# [Exercise prompt]
Filter the entries below, keeping only lines with the word "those".

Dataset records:

##########

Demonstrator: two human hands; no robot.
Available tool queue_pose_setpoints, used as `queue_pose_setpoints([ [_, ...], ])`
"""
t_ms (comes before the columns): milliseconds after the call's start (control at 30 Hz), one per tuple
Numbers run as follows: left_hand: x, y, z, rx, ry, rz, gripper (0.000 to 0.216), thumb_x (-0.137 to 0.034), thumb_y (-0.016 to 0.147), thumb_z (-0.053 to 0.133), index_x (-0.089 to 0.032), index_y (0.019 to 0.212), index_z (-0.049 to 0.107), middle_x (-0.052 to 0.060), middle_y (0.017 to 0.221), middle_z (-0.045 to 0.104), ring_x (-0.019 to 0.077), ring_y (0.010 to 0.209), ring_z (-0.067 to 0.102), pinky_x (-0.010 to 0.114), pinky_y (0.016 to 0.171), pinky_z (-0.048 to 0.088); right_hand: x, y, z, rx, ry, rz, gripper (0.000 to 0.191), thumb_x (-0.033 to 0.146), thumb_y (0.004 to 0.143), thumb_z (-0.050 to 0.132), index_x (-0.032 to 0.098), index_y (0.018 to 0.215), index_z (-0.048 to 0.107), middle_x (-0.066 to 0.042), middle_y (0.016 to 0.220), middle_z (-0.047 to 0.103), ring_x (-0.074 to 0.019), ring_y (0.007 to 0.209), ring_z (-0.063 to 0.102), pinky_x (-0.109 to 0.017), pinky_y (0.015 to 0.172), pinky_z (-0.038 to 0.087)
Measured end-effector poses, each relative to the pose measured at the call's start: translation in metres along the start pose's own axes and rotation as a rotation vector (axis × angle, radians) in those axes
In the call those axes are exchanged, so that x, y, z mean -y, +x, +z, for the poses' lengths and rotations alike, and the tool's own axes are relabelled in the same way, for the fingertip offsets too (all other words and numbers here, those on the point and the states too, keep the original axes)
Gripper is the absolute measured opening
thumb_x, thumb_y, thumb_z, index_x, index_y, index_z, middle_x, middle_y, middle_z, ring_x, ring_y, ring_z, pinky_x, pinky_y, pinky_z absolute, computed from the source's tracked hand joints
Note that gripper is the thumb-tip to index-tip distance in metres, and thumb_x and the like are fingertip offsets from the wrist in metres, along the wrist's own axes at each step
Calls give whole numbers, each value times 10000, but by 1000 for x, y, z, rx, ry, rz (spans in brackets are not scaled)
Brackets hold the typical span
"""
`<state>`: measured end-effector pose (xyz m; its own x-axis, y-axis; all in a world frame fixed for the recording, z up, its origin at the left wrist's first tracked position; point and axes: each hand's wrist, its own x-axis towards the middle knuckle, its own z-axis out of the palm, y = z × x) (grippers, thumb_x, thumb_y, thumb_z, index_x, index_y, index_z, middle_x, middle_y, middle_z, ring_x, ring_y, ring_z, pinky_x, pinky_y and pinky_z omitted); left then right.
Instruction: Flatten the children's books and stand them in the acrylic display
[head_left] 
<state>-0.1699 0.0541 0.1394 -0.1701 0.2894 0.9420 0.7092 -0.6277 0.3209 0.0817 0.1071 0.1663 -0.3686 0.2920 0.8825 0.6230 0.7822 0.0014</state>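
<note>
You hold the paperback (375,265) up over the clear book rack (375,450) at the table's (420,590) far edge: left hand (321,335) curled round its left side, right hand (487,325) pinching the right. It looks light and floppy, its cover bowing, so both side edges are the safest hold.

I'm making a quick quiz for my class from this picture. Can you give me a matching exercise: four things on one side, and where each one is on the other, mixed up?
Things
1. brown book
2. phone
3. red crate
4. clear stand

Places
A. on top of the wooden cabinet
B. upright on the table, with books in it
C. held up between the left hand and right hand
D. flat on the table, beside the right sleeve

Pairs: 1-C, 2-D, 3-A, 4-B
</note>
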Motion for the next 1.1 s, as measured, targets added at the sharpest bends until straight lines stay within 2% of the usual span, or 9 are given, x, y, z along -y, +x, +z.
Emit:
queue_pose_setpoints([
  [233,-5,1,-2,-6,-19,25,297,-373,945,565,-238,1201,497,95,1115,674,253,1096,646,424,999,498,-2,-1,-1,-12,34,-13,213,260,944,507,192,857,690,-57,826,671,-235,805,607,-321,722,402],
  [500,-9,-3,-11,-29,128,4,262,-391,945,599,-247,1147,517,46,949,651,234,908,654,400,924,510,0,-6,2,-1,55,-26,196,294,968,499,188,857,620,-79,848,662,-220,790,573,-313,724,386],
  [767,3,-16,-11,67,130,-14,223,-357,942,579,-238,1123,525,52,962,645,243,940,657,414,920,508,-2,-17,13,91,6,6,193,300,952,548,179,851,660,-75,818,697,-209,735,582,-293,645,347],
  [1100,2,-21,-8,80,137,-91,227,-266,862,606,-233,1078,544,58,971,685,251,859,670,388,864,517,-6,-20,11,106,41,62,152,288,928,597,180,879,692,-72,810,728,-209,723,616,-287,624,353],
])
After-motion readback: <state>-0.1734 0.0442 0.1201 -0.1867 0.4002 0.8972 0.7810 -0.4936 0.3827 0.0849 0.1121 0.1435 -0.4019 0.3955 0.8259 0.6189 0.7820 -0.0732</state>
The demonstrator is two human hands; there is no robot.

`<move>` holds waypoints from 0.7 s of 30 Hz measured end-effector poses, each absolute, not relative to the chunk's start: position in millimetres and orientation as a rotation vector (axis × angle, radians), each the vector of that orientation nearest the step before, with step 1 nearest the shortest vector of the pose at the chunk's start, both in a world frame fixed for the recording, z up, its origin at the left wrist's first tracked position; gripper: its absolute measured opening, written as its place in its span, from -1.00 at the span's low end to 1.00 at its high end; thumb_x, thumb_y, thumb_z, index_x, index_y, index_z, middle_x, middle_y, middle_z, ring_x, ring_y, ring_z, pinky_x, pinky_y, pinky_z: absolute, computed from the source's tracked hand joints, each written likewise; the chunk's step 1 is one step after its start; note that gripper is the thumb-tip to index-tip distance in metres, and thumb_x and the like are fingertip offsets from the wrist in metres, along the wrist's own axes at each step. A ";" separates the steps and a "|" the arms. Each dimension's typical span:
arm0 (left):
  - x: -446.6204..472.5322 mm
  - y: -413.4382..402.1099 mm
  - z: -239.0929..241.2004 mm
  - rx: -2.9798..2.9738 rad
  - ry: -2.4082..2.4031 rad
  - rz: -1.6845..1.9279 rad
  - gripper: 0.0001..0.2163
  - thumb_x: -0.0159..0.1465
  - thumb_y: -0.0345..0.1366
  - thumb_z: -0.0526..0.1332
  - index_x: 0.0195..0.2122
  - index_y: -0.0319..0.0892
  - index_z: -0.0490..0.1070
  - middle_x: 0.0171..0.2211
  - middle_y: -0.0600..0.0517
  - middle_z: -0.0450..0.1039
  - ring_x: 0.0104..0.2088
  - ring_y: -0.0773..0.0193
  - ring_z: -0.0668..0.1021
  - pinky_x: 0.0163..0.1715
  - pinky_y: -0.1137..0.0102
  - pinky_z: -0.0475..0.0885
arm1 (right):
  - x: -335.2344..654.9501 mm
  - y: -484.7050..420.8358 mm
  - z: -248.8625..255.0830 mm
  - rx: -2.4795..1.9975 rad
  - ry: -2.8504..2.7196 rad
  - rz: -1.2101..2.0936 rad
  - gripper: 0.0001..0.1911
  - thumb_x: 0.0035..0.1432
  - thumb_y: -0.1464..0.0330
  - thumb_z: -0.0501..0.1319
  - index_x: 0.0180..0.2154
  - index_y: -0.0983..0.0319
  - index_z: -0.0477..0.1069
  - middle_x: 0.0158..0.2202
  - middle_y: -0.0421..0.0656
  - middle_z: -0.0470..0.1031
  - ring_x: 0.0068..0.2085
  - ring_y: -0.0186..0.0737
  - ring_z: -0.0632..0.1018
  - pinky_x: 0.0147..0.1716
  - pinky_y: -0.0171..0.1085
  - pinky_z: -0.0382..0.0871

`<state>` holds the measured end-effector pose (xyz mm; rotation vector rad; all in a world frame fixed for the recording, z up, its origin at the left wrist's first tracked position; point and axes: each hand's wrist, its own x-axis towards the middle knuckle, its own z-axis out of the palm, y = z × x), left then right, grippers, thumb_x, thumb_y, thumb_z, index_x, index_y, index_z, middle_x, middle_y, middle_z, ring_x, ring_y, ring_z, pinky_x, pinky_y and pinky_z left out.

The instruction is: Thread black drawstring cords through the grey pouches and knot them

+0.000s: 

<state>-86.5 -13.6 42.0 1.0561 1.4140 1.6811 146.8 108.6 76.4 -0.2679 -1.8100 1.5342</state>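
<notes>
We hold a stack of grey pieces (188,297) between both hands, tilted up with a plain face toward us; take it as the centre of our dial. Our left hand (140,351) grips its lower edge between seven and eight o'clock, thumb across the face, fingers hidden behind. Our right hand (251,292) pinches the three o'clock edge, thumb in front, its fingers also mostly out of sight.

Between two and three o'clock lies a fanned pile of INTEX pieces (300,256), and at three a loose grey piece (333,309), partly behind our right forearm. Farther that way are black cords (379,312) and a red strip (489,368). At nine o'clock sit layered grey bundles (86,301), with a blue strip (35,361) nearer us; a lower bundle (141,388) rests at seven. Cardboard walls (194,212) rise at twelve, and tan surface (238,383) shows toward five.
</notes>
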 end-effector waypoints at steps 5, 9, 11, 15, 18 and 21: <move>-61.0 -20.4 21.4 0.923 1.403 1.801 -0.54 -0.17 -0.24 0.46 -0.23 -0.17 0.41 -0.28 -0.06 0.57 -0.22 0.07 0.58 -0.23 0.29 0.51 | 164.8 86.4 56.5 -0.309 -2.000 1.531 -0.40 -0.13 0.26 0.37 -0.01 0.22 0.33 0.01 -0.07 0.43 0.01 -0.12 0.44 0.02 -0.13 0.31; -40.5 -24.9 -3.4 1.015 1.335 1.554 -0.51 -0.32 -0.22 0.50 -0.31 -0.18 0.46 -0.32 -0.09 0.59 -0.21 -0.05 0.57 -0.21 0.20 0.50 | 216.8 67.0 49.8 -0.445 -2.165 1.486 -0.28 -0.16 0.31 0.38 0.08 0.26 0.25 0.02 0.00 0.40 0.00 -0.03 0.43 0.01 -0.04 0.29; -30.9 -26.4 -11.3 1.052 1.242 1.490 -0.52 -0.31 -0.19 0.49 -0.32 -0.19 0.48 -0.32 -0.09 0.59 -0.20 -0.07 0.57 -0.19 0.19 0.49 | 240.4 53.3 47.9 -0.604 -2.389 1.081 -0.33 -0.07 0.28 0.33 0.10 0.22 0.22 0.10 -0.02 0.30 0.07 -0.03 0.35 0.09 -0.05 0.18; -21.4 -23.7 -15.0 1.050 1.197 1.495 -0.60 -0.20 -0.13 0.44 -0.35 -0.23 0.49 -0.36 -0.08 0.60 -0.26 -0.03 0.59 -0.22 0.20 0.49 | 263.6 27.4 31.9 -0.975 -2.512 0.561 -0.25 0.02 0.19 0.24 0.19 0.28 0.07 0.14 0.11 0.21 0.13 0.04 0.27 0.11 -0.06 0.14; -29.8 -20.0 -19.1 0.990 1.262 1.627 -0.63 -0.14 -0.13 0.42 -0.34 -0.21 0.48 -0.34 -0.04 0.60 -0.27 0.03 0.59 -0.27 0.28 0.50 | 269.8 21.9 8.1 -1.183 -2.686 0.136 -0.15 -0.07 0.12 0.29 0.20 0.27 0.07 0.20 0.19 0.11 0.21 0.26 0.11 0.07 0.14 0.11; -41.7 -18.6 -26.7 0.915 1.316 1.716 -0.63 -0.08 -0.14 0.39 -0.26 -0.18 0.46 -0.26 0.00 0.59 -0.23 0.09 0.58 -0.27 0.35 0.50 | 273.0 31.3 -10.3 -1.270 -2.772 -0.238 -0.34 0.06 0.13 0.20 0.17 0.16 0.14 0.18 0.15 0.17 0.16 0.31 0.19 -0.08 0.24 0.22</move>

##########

# [Answer box]
Measured end-effector poses, each relative to the pose measured at the call's start: translation in metres along the start pose's own axes and rotation as a rotation vector (axis × angle, radians) in those axes
In the call those axes are exchanged, so that x, y, z mean -y, +x, +z, for the poses' lengths and rotations alike, and the tool's own axes are relabelled in the same way, for the fingertip offsets too (all other words and numbers here, those on the point and the states too, keep the original axes)

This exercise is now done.